▶ **TASK REQUIREMENTS**:
Please copy each line below that contains the word "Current".

BEGIN DATA PROVIDED

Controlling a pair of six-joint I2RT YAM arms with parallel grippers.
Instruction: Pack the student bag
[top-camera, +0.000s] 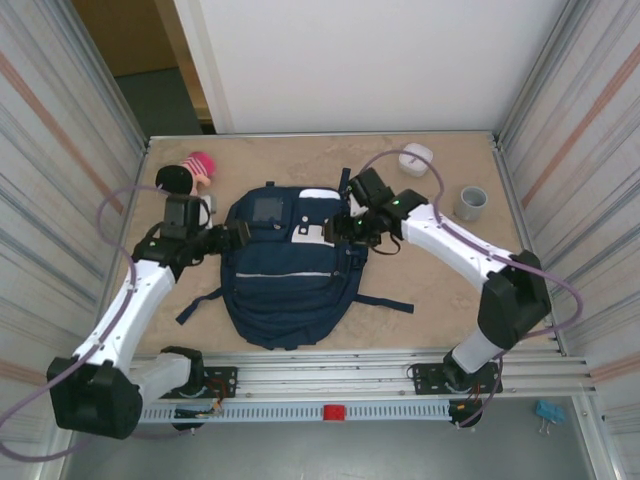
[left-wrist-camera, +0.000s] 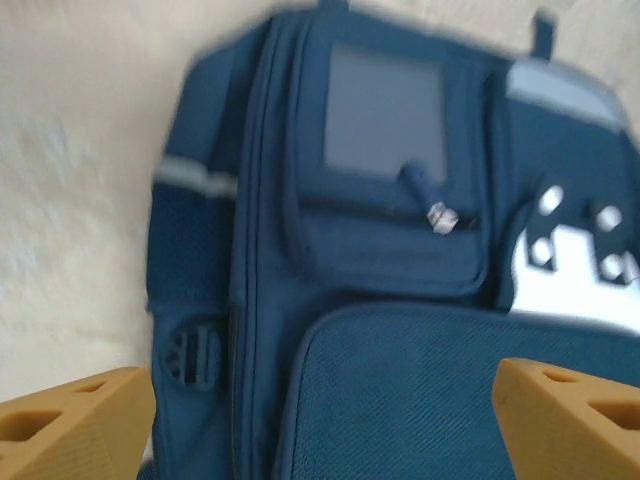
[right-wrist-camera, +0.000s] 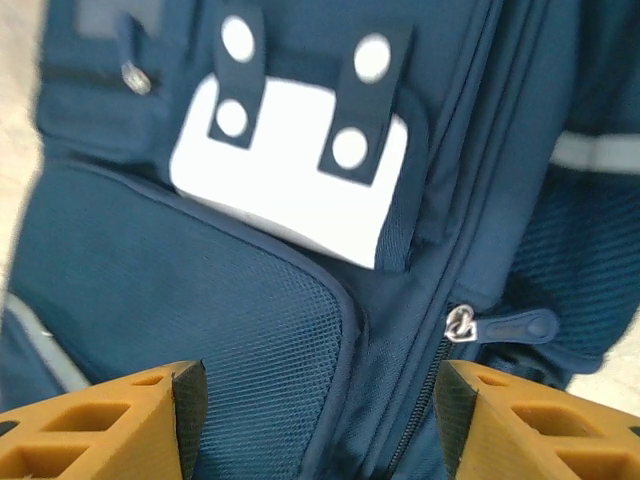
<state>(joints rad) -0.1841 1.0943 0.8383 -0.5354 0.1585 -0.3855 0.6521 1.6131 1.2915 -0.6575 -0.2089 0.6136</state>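
Two arms reach in over the table (top-camera: 455, 290) from its near edge, the left arm (top-camera: 140, 300) and the right arm (top-camera: 455, 238), and meet at the far end of the student bag (top-camera: 285, 285). The navy bag lies flat at the middle of the table with its front pocket facing up, a dark strap (top-camera: 385, 302) trailing off to its right and another to its left. The left jaws sit at the bag's far left corner and the right jaws at its far right corner, close over the fabric. In the left wrist view the orange fingers (left-wrist-camera: 75, 425) stand wide apart with nothing held between them, above the bag's blue panel and below a grey rectangular patch (left-wrist-camera: 385, 110) and a small zip pull (left-wrist-camera: 440, 215); this view is blurred. In the right wrist view the orange fingers (right-wrist-camera: 100, 425) are likewise apart and grip nothing, spanning a mesh pocket just beneath the white patch (right-wrist-camera: 290, 200) with its two dark buckle tabs, and a metal zipper pull (right-wrist-camera: 460, 325) lies just inside the right finger. Beyond the bag, a pink and black rounded object (top-camera: 188, 175) rests near the table's far left corner, a small white object (top-camera: 417, 155) near the far right, and a grey cup (top-camera: 471, 203) beside the right wall.
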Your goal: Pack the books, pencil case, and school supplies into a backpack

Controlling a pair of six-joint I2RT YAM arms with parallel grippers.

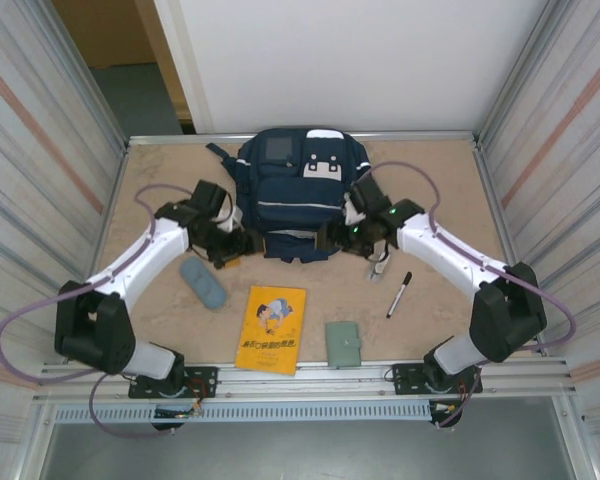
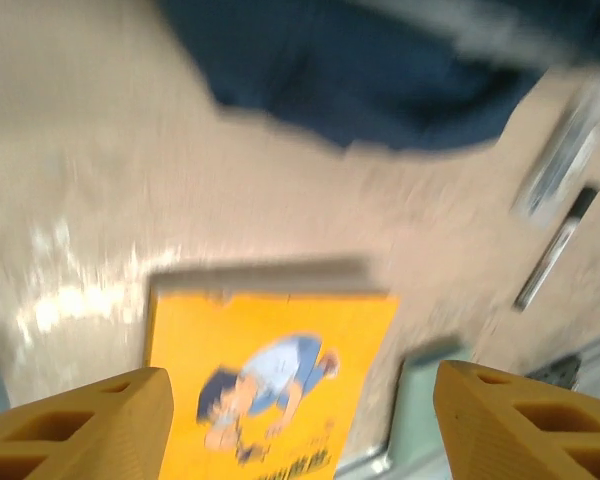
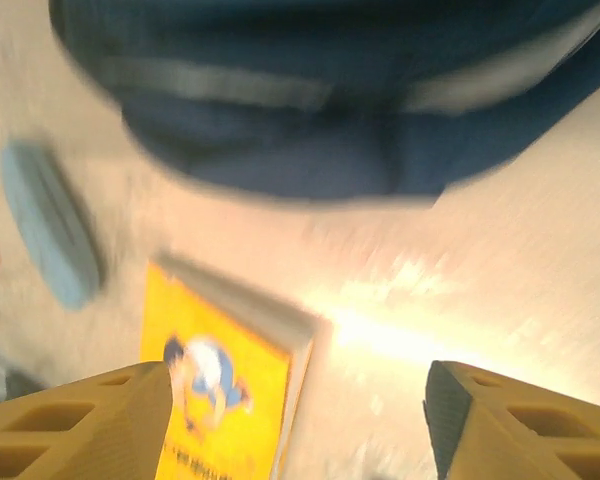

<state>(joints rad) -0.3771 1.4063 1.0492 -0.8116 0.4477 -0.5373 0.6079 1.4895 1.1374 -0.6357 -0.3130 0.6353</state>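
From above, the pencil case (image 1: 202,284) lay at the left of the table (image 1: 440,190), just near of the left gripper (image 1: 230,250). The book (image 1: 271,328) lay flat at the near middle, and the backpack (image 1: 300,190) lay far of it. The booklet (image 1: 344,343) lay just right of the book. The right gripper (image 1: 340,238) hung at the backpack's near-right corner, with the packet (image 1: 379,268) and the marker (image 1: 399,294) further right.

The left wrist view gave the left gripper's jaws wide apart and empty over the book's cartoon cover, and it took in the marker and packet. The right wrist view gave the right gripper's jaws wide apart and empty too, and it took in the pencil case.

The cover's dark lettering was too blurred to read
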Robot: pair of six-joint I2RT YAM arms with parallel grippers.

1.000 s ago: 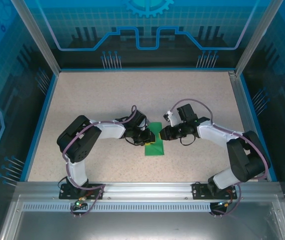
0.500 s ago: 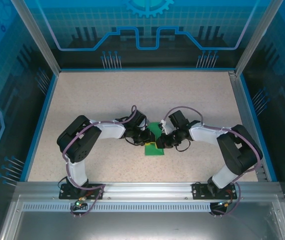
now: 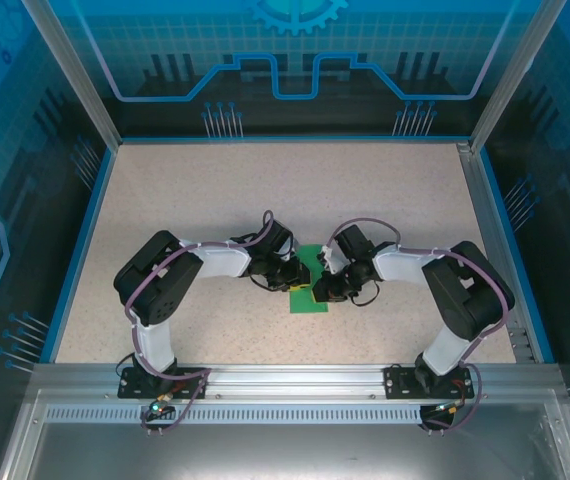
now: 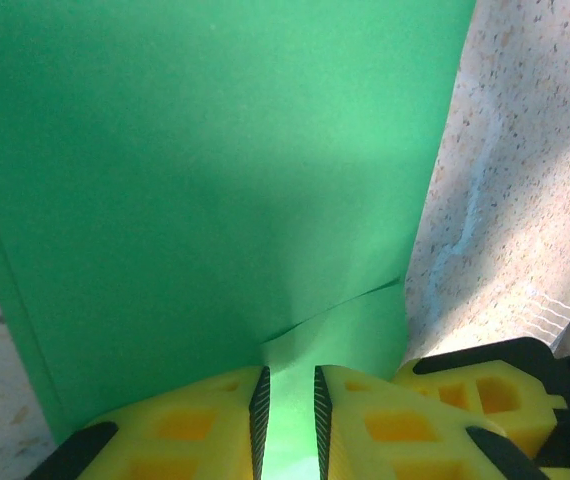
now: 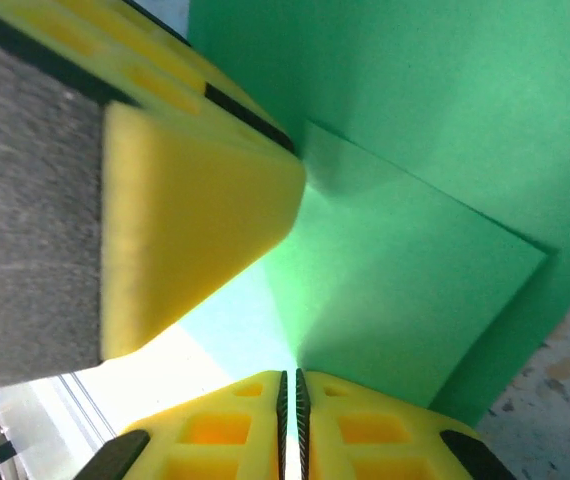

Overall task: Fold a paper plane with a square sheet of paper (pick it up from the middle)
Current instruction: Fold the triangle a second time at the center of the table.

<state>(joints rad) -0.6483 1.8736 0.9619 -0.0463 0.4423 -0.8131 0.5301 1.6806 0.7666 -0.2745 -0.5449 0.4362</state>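
Observation:
The green sheet of paper (image 3: 310, 303) lies folded into a narrow strip at the table's middle, between both arms. My left gripper (image 3: 299, 284) comes in from the left with its tips down on the paper (image 4: 215, 180). Its jaws stand a narrow gap apart (image 4: 287, 375), and a paler lifted flap (image 4: 350, 325) shows between them. My right gripper (image 3: 318, 289) reaches in from the right and is shut (image 5: 290, 375) on the edge of that lifted flap (image 5: 405, 270). The left gripper's yellow finger (image 5: 195, 200) sits close beside it.
The speckled beige table (image 3: 195, 190) spreads wide around the paper. A blue rim (image 3: 83, 240) and clear walls enclose it. An aluminium rail (image 3: 285, 375) carries both arm bases along the near edge.
The right gripper has moved left from beside the paper onto it, meeting the left gripper, and its elbow has swung inward. The left arm has stayed still.

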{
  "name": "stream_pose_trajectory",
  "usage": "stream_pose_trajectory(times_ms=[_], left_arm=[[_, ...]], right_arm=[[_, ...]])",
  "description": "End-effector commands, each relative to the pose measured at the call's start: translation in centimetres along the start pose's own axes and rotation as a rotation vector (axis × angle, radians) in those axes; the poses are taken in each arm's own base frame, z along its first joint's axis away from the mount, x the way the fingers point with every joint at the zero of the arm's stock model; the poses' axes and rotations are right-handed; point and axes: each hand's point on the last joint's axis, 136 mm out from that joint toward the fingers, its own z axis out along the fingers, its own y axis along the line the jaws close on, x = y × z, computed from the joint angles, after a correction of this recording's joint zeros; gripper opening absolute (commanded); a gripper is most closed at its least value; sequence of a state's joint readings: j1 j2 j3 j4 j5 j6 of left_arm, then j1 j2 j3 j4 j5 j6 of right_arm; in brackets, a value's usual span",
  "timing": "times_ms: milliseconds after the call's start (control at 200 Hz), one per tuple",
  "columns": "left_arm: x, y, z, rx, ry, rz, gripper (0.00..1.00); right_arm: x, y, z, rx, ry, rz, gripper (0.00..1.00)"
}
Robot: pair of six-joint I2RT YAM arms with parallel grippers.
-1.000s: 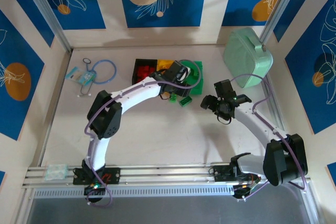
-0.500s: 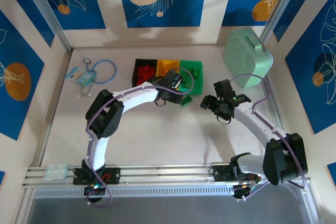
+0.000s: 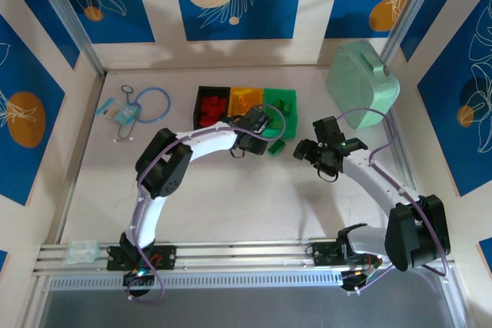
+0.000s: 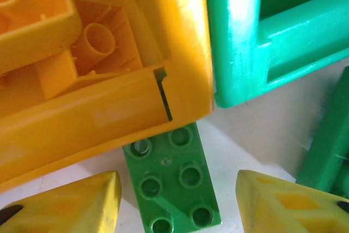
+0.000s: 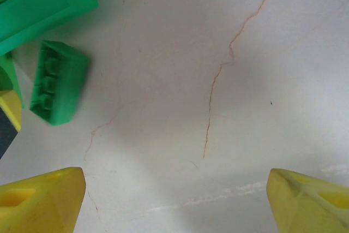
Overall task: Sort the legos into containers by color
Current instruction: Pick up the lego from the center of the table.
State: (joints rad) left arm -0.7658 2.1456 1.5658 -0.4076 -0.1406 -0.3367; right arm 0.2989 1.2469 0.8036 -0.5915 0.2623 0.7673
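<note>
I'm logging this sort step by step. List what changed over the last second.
The left gripper pulled back from above the bins toward the arms' bases and now straddles a green brick on the table, fingers either side, not yet clamped. The right gripper, bins and mint case stayed put.

Three bins [image 3: 246, 92] stand in a row at the far middle of the desk [image 3: 231, 197]. My left hand [image 4: 177, 200] sits just before them. A brick [image 4: 174, 181] lies between its fingers [image 4: 71, 203], right up against the middle bin [image 4: 109, 118], by its corner with the right bin [image 4: 234, 53]. A second brick [image 3: 275, 148] lies just right of it, before the right bin. My right hand [image 3: 306, 151] hangs further right, over bare desk. A case [image 3: 363, 86] sits far right, a ring [image 3: 154, 104] far left.
</note>
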Motion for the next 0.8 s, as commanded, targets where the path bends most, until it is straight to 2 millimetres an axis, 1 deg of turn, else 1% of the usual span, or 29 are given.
stream_pose_trajectory(times_ms=[0,135,300,445,565,620,690,795], left_arm=[[0.1,0.6,0.7,-0.028,0.02,-0.012,0.54],[0.5,0.8,0.9,-0.039,0.035,-0.01,0.49],[1.1,0.9,0.4,-0.033,0.04,-0.03,0.36],[1.8,0.5,-1.4,-0.002,0.018,-0.054,0.28],[2.5,0.0,-3.2,0.023,-0.004,-0.057,0.26],[2.4,-0.4,-4.2,0.044,-0.024,-0.053,0.25],[1.8,-0.8,-5.4,0.069,-0.057,-0.048,0.25],[0.3,-1.2,-6.7,0.089,-0.096,-0.029,0.24]], right_arm=[[-0.3,-0.2,-0.4,0.011,-0.013,0.008,0.87],[-0.2,-0.4,-0.3,0.014,-0.011,0.009,0.87],[0.0,-0.6,-0.1,0.016,-0.009,0.013,0.87],[0.0,-0.7,-0.1,0.018,-0.013,0.021,0.87],[0.0,-0.8,0.0,0.018,-0.018,0.026,0.87],[0.0,-0.9,0.0,0.02,-0.019,0.028,0.87],[-0.1,-1.0,0.1,0.025,-0.021,0.035,0.87],[-0.2,-1.0,0.0,0.023,-0.028,0.044,0.87]])
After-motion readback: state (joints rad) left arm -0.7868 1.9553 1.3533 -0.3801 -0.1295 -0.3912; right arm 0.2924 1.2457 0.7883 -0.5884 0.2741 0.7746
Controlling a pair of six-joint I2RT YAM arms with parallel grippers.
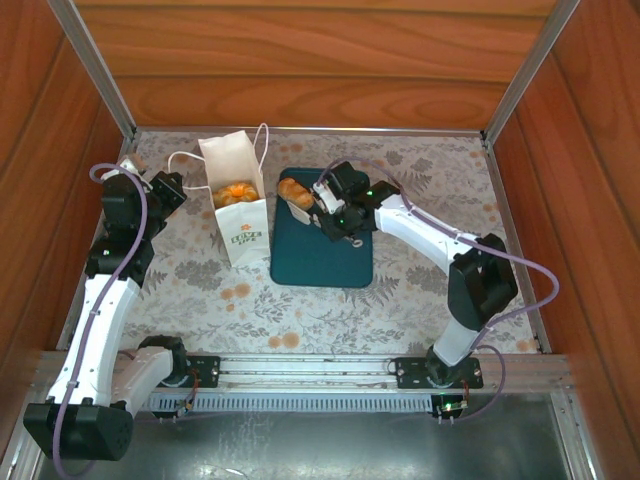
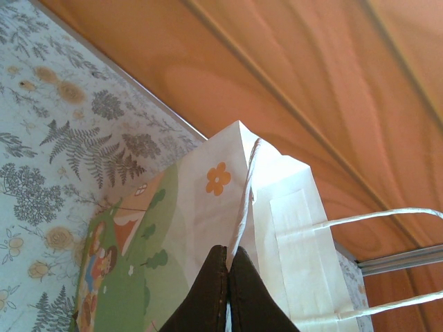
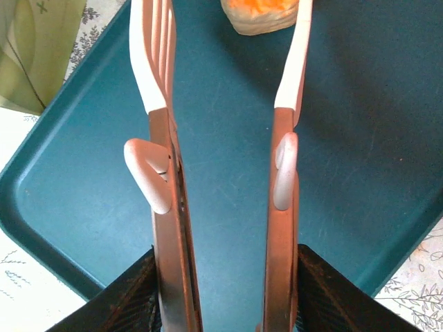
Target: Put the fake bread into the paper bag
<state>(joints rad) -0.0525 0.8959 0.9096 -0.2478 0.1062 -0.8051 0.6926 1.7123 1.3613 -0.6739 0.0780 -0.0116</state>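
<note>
Fake bread roll: one golden-brown roll (image 1: 293, 190) lies on the far left corner of the tray. In the right wrist view it (image 3: 259, 15) sits at the top of the frame, between the tips of the right tool.
Bagged bread: orange pieces (image 1: 235, 192) show inside the open mouth of the paper bag. Their number cannot be told.
Paper bag: white, upright on the table, just left of the tray (image 1: 240, 225). The narrow side with the green logo faces the arms, and a cord handle loops out to its left. The left wrist view shows its illustrated face and flower print (image 2: 201, 228).
Left tool: fingers pressed together (image 1: 176, 190) at the bag's left side. Up close, the dark tips (image 2: 228, 290) meet on the bag's upper edge, where a cord runs down to them. Whether they pinch paper or cord cannot be told.
Right tool: fingers spread (image 1: 316, 196), low over the tray beside the roll. The roll lies in the gap (image 3: 225, 28), nearer the finger on the frame's right.
Tray: dark teal, rectangular, flat on the table (image 1: 325, 255) (image 3: 360, 104).
Table: covered with a fern-and-flower print (image 1: 420, 170), with wooden walls (image 1: 300, 60) around it.
</note>
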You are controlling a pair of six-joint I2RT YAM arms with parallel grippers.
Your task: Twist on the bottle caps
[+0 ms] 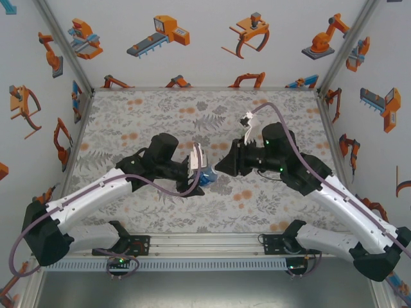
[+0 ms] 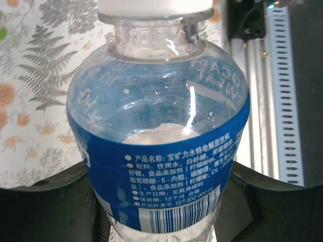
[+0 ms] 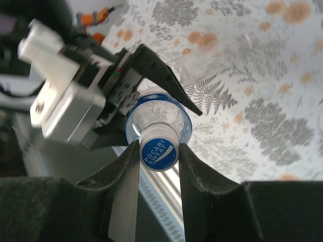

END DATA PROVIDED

▶ **RESULT**:
Current instruction: Fold the triangle a second time at the center of the table.
Current instruction: Pick up the lego from the center of the table.

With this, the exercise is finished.